List<string> Listshow= new List<string>();

//and this Listshow item =

Listshow.Add("number" + numberint.ToString()); //(my Listshow item == number1,number2,number3,number4 and...number60)

How to save this Listshow in (Properties.Settings.Default) and re-open the form of this Listshow with its items?

Please can you provide save and load code?

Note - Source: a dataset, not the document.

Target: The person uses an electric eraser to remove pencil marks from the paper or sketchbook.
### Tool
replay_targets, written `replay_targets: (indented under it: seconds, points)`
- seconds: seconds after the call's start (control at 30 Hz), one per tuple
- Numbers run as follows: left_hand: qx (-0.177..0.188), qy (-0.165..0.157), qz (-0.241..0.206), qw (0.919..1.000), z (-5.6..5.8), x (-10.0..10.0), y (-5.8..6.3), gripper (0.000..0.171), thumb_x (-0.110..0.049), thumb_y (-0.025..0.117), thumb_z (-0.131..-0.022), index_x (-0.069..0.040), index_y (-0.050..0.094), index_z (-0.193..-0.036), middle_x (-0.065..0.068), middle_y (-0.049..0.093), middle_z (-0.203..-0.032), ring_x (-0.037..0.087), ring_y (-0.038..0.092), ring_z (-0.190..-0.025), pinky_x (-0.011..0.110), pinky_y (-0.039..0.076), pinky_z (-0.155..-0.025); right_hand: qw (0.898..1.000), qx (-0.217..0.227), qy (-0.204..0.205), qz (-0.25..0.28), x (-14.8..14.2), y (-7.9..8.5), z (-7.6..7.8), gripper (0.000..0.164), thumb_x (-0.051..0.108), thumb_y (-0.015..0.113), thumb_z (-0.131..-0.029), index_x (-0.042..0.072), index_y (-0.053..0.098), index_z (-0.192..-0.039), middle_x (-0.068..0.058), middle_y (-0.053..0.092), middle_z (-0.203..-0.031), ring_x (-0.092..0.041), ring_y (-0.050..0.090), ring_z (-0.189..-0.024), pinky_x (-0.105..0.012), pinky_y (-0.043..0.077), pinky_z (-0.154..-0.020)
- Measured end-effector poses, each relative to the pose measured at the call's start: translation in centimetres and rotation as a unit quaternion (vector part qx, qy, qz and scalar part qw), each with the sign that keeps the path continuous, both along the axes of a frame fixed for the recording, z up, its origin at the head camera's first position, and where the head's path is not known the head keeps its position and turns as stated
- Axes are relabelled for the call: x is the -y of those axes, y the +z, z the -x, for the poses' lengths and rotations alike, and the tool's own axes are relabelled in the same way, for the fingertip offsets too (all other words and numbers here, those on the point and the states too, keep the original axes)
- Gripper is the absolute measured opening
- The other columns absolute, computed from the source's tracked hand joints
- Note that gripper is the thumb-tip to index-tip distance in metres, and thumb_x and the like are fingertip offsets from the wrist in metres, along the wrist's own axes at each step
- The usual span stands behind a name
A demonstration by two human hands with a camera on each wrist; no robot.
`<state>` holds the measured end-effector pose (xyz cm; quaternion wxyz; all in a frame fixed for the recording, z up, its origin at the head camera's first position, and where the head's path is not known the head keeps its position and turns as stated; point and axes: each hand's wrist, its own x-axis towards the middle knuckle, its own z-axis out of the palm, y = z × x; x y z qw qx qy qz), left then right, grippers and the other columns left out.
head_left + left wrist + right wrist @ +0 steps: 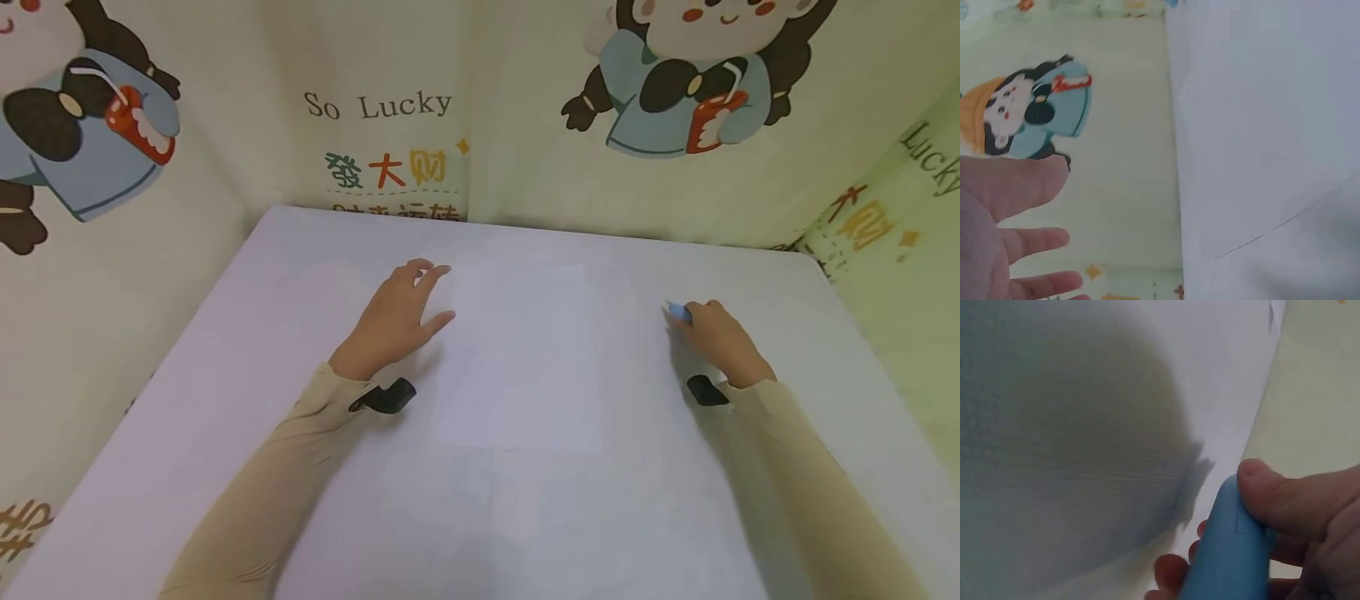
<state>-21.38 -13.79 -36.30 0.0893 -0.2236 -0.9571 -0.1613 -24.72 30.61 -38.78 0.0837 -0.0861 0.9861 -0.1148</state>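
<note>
A blank white sheet of paper [521, 358] lies flat on the white table, its outline faint. My left hand [393, 321] hovers by the sheet's upper left side, thumb and fingers spread, holding nothing. In the left wrist view its thumb [1029, 184] and fingers stick out straight, and one edge of the paper [1310, 156] shows as a thin dark line. Off to the right of the sheet, my right hand [723, 337] grips a light-blue object with a smooth, rounded end [1225, 550]. Its exact kind I cannot tell; the palm and fingers hide part of it.
The white table [300, 533] stretches to a back edge against a pale curtain [517, 108] printed with cartoon figures and lettering. More curtain hangs at both sides. A small black camera [386, 396] is worn at each wrist, over beige sleeves.
</note>
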Motion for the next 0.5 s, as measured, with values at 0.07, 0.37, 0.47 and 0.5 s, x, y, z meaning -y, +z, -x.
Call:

  • LIst Listshow = newList(); – professional Jul 14 '21 at 03:57
  • Duplicate and/or **[Suggested Reading](https://stackoverflow.com/questions/2890271/how-to-save-a-liststring-on-settings-default)** – Ňɏssa Pøngjǣrdenlarp Jul 14 '21 at 04:09
  • shouldn't rely on the ide. just read/write files. – Lei Yang Jul 14 '21 at 04:13
  • @LeiYang a particularly useless piece of advice, imho. We rely on the IDE to read and write files all the time. If you're advocating not making use of various mechanisms to make like easier then you should perhaps stop using any provided libraries, and write your own operating system, graphics drivers, command prompt, io routines etc and then finally you'll have enough supporting infrastructure to write Hello World – Caius Jard Jul 14 '21 at 05:26
  • personally i find it difficult to use. in what circumstance would you store 60 numbers in ide, and then possibly edit the `*.exe.config`/or even some deeply hidden files under application data folder before app runs? – Lei Yang Jul 14 '21 at 05:42
  • Not sure what you're talking about, @LeiYang - app settings makes life easy. You want to store a string or bool or int etc, you open the settings designer, add a setting name, type and value, then it becomes available in the code as a typed variable. You can even bind any property of a visual control to it so that control just remembers its setting across app shutdown/restart with nearly zero code. You're saying "read and write and parse the files yourself" when vs will write all that code for you, which is like advocating writing your own json parser.No one would, they just use Newtonsoft/STJ – Caius Jard Jul 14 '21 at 05:56
  • if not for edit(setting), then why not just hardcode? but the VS settings is not easy to edit. – Lei Yang Jul 14 '21 at 05:58
  • If it's hard you're doing it wrong. VS settings is easier than writing hello world in notepad. "Why not just hardcode" - good job Microsoft doesn't take that approach with IIS huh? – Caius Jard Jul 14 '21 at 06:01

1 Answers1

0

The settings system provides a value type called StringCollection; make a setting of that type and scope user

Upon form load, add the contents of the collection to your list, perhaps with yourList.AddRange(Properties.Settings.Default.YourStringCollectionSetting)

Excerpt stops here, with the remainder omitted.